**Problem details**
Please repeat each line of the data exactly, with nothing left out.

(Recorded information begins)

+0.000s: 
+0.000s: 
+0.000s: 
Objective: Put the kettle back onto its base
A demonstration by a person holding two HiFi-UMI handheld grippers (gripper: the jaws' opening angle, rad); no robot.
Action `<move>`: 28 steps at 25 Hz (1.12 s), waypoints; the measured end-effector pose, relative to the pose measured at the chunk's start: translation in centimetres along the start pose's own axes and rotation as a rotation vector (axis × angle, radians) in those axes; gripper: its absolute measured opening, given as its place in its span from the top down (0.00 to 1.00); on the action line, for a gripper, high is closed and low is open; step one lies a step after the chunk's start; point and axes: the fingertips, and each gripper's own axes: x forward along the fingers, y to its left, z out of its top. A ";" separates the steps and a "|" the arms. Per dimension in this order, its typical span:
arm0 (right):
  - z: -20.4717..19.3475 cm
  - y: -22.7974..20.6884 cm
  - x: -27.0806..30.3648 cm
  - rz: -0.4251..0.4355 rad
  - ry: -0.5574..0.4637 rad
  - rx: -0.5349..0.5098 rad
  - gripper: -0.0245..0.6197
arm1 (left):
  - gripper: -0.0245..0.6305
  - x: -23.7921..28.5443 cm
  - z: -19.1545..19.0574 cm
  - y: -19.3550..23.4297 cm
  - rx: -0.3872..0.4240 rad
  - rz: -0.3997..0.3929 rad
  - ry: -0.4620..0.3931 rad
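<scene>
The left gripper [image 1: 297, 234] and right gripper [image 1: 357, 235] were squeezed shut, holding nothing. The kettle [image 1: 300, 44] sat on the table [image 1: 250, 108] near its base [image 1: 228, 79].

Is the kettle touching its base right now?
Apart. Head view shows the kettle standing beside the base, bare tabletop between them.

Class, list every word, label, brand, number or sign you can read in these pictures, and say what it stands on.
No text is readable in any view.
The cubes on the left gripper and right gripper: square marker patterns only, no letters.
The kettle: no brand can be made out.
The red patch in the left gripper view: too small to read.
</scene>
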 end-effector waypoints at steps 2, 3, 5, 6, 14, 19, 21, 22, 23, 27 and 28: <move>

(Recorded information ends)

**Task output**
+0.000s: 
+0.000s: 
+0.000s: 
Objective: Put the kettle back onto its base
A demonstration by a person holding two HiFi-UMI handheld grippers (gripper: the jaws' opening angle, rad); no robot.
Action `<move>`: 28 steps at 25 Hz (1.12 s), waypoints; the measured end-effector pose, relative to the pose measured at the chunk's start: translation in centimetres along the start pose's own axes and rotation as a rotation vector (axis × angle, radians) in those axes; gripper: its absolute measured opening, given as its place in its span from the top down (0.00 to 1.00); on the action line, for a gripper, high is closed and low is open; step one lies a step after the chunk's start; point and axes: the fingertips, and each gripper's own axes: x forward along the fingers, y to its left, z out of its top. A ";" separates the steps and a "|" the arms. Per dimension in this order, its typical span:
arm0 (right):
  - z: -20.4717..19.3475 cm
  - y: -22.7974..20.6884 cm
  - x: -27.0806..30.3648 cm
  - rz: -0.4251..0.4355 rad
  - ry: -0.5574..0.4637 rad
  - rx: -0.5349..0.5098 rad
  - gripper: -0.0245..0.6197
arm1 (left):
  - gripper: -0.0245..0.6305
  - x: -23.7921..28.5443 cm
  - z: -19.1545..19.0574 cm
  - y: -19.3550..23.4297 cm
  - rx: -0.3872..0.4240 rad
  - rz: -0.3997..0.3929 rad
  - ry: -0.4620..0.3931 rad
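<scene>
The left gripper [image 1: 297, 234] and right gripper [image 1: 357, 235] were squeezed shut, holding nothing. The kettle [image 1: 300, 44] sat on the table [image 1: 250, 108] near its base [image 1: 228, 79].

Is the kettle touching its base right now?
Apart. Head view shows the kettle standing beside the base, bare tabletop between them.

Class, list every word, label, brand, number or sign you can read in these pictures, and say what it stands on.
No text is readable in any view.
The cubes on the left gripper and right gripper: square marker patterns only, no letters.
The kettle: no brand can be made out.
The red patch in the left gripper view: too small to read.
</scene>
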 end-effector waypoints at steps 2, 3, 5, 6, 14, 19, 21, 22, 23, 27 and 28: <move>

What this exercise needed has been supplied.